The Birth of Modern Belief by Shagan Ethan H
Author:Shagan, Ethan H.
Language: eng
Format: epub
Publisher: Princeton University Press
Published: 2018-10-19T00:00:00+00:00
CHAPTER SIX
Enlightened Belief
IN WHAT SENSE did René Descartes believe in God? The point of asking is not to question whether he believed, like contemporaries who saw the specter of atheism in his mechanical philosophy, but rather to underline the novelty of how he believed.

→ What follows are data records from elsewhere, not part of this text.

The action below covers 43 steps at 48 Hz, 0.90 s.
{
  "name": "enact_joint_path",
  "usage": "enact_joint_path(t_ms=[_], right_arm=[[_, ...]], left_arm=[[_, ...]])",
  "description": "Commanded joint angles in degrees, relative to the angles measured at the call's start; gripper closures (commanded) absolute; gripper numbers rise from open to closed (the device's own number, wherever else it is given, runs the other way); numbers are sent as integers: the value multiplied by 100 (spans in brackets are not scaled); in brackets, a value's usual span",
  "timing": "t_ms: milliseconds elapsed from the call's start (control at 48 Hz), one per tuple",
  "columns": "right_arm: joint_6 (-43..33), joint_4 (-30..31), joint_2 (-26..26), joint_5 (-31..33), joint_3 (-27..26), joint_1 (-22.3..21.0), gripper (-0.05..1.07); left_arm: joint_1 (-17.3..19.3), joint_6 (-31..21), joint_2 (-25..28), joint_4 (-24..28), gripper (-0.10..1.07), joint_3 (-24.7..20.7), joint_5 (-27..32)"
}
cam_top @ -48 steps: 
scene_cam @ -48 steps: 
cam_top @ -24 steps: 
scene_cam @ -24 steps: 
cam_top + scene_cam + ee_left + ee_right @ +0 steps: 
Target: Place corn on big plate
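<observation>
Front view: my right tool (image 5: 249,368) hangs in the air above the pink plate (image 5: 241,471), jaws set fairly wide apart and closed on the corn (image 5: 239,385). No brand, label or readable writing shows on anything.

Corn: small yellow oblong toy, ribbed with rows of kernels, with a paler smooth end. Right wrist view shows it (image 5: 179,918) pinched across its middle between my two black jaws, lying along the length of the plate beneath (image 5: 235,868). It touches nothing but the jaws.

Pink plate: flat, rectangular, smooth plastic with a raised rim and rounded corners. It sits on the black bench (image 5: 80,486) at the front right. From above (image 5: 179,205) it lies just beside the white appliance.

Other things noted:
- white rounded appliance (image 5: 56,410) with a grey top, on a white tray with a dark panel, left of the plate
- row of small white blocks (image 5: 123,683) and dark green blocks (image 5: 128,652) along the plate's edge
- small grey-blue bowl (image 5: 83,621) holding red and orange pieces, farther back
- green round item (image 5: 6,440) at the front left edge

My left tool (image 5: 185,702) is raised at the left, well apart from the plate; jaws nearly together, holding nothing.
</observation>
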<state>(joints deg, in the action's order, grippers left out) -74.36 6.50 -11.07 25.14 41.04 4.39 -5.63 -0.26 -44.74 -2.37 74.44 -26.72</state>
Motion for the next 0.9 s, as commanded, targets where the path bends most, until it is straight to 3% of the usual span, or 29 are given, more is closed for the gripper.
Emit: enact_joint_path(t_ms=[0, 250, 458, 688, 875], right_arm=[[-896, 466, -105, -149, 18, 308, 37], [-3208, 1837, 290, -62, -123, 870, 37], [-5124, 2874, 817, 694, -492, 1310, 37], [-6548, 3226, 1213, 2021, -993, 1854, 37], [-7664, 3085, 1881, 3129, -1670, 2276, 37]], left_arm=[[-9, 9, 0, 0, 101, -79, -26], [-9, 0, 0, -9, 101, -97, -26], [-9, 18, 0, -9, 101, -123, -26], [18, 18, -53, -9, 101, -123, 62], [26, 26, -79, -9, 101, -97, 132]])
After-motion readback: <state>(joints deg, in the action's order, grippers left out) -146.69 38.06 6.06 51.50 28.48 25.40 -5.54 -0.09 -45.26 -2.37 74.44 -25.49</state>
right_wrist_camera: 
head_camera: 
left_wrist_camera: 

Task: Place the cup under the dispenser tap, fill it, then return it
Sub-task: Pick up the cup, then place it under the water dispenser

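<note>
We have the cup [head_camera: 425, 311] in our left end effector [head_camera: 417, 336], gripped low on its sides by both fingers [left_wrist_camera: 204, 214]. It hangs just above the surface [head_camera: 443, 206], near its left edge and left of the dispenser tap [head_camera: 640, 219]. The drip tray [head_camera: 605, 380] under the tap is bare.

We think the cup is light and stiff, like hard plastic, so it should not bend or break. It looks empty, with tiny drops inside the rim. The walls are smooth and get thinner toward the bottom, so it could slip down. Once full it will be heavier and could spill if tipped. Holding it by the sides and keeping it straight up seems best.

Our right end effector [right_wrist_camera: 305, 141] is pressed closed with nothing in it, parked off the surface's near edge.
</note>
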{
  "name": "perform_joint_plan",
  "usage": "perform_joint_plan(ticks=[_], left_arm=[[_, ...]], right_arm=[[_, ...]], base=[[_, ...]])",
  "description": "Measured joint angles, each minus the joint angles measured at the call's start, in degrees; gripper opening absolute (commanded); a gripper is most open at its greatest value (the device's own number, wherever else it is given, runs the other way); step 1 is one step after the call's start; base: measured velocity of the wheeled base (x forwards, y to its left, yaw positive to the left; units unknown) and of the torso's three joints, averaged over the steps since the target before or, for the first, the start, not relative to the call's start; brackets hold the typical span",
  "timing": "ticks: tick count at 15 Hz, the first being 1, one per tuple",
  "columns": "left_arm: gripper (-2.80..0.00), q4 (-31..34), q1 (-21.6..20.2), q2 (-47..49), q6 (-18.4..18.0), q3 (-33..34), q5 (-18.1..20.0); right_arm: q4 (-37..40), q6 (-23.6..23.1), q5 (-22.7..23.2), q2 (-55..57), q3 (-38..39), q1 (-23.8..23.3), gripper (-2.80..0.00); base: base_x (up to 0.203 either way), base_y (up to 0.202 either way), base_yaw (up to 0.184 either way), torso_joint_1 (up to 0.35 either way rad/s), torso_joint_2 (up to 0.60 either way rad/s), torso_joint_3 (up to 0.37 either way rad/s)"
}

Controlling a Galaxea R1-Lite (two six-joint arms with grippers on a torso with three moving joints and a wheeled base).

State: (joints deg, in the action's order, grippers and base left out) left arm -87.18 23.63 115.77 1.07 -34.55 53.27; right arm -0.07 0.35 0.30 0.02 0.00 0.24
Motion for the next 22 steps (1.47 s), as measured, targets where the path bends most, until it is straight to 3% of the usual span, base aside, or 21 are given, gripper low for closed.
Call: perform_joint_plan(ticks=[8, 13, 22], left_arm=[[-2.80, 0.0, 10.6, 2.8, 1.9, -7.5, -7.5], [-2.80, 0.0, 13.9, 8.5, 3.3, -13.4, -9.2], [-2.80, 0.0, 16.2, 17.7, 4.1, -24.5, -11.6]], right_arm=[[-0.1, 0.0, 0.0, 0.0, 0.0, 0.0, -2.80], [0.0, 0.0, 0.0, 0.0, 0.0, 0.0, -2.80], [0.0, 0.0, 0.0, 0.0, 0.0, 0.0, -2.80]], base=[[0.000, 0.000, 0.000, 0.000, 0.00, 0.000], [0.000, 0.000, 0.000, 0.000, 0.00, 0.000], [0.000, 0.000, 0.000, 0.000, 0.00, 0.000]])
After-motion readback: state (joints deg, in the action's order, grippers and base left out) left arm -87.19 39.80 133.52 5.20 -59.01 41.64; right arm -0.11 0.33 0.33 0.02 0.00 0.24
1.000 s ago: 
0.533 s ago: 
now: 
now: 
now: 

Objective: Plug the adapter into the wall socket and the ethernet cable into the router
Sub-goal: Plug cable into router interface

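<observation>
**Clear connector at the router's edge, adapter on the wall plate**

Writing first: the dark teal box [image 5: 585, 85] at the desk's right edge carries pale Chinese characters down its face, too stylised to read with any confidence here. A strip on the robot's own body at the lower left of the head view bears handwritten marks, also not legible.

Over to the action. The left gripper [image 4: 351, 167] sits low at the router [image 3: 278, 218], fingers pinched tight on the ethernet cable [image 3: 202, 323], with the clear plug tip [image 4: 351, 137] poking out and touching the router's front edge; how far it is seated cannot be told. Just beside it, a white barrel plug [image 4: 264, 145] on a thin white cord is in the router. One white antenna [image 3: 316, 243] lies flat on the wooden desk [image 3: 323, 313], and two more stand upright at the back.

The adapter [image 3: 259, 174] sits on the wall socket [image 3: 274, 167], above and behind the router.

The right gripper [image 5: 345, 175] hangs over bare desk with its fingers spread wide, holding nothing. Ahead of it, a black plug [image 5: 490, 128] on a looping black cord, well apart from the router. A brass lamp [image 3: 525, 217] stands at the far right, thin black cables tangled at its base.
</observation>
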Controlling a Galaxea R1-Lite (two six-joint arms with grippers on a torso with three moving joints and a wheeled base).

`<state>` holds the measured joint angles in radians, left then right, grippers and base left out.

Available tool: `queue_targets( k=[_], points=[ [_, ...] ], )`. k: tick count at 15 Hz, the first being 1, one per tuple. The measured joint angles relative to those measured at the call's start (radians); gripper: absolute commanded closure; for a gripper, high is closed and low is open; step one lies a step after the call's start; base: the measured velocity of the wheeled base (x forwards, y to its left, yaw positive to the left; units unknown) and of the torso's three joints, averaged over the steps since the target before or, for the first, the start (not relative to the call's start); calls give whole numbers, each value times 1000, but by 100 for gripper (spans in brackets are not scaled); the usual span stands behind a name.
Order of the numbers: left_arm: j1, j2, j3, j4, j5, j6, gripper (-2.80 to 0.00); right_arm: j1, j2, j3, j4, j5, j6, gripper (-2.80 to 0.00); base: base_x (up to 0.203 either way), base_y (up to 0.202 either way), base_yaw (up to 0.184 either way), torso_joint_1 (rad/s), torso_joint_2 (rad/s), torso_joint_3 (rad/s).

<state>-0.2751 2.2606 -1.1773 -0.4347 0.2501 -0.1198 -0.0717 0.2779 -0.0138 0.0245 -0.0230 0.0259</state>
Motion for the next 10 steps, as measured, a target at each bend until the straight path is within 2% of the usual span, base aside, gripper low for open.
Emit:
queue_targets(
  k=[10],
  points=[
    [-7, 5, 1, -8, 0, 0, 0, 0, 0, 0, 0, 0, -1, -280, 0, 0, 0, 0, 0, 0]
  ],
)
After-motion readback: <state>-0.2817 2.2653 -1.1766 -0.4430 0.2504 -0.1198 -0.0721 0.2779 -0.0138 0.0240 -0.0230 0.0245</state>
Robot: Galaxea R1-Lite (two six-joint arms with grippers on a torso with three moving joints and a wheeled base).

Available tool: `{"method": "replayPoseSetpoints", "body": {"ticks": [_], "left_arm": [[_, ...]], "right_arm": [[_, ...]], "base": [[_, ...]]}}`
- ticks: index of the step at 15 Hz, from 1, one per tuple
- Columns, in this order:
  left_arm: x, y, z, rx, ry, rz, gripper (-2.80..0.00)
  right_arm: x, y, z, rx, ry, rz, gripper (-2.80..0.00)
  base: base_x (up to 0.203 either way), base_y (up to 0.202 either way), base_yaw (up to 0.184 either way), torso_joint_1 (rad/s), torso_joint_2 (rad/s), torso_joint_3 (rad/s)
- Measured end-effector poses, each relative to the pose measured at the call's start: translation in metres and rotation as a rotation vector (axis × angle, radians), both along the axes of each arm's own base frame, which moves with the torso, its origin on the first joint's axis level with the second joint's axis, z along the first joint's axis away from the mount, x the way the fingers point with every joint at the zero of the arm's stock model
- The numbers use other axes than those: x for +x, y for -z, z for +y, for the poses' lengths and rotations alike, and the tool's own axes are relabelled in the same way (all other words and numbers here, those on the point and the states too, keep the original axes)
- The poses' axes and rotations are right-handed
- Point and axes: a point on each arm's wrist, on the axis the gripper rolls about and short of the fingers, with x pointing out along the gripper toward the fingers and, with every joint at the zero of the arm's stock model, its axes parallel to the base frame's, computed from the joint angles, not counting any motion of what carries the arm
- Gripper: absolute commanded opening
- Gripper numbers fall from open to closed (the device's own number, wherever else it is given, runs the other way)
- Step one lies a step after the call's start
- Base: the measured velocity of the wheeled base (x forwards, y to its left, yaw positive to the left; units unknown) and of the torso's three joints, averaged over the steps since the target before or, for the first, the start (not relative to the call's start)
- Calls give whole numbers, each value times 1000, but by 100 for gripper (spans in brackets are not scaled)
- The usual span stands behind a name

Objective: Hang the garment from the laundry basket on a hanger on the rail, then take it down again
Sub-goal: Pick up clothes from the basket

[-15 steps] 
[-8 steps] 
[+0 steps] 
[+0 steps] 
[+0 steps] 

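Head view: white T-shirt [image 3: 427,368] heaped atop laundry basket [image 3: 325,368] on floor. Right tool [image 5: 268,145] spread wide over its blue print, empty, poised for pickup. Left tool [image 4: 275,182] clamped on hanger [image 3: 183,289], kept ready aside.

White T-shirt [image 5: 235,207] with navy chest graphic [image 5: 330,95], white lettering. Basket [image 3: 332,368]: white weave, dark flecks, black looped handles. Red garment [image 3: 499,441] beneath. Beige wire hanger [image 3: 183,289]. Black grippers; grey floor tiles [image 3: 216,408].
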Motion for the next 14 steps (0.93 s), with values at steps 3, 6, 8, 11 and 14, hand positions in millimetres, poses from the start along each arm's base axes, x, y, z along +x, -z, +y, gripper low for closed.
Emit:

When Descartes questioned the foundations of all knowledge in his Discourse on Method (1637) and Meditations (1641), he ostensibly exempted Christianity from his investigations. Because the path to heaven “is open no less to the most ignorant than to the most learned,” and because “the revealed truths which lead to it are beyond our understanding,” he would not dare submit Christian truths to his weak powers of reasoning.1 Descartes also practiced obedience, deleting defenses of heliocentrism from his writings after he learned of the Church’s condemnation of Galileo; given his voluntarism, we might generously stipulate that he was not a hypocrite but instead convinced himself to believe with the Church.2 Nonetheless, in his famous experiments in radical doubt, Descartes manifestly submitted authoritative religious truths to the judgment of his own mind, rather than submitting his own mind to the judgment of authority. He could not have done otherwise. His desire to believe only things that were certain and indubitable, and to treat uncertain knowledge as if it were false, created a compelling need for him to generate a beneficent God from first principles, as a rock upon which other knowledge could be built.3 Without that firm foundation, nothing could be certain outside his own mind. Descartes escaped solipsism by reasoning that if his mind could conceive of a being more perfect than itself, then that being must have a real referent, because his mind could not have constructed it from its own inferior resources. And from the premise that all deceit flows from some defect, he concluded that such a perfect being could not be a deceiver, hence God does not systematically pervert human senses. Descartes therefore established, from his own internal resources, the credibility not only of God but of the external world.
Descartes’s decision to submit the Church’s dogma to the judgment of his own mind was therefore not contingent but absolutely central. His argument for God’s existence was not simply one example from a list of things he could prove rationally, but rather was the wellspring of all argument, the fundamental theorem that allowed him to establish secure knowledge in other fields. The whole ground of judgment, for Descartes, was the mind’s capacity to discover a truth external to itself; only after independently proving that God exists could he believe anything else. Descartes’s belief in God thus challenged not only the post-Tridentine emphasis on belief as an act of obedience, but also the framework of his hero St. Anselm—on whose “ontological argument” he based his reasoning—who had famously declared that we “believe in order to understand.” For Descartes, complex acts of ratiocination must necessarily precede belief, and the individual reasoning person must believe for himself if belief is to have any meaning.4
Descartes rode the crest of a wave that was about to break over European Christianity.